» **Assigned task**
Copy out all the data, word for word.

────

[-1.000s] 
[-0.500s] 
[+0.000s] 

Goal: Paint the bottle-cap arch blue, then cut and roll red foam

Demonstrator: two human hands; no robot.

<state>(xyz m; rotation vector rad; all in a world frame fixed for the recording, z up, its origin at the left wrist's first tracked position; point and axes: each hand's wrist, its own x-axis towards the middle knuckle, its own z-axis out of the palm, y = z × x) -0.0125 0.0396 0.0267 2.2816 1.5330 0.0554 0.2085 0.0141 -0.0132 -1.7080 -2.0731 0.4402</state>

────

» **Problem solution**
[-1.000s] 
[-0.500s] 
[+0.000s] 

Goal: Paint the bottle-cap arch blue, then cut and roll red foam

Demonstrator: two human hands; no robot.

<state>(xyz m; rotation vector rad; all in a world frame fixed for the recording, z up, its origin at the left wrist's first tracked position; point and axes: each hand's wrist, its own x-axis towards the middle knuckle, its own z-axis out of the palm, y = z × x) -0.0125 0.0396 0.0267 2.2816 1.5330 0.0554 0.2085 0.0141 -0.0132 -1.7080 -2.0731 0.4402</state>

The answer to this exercise has been written out completely.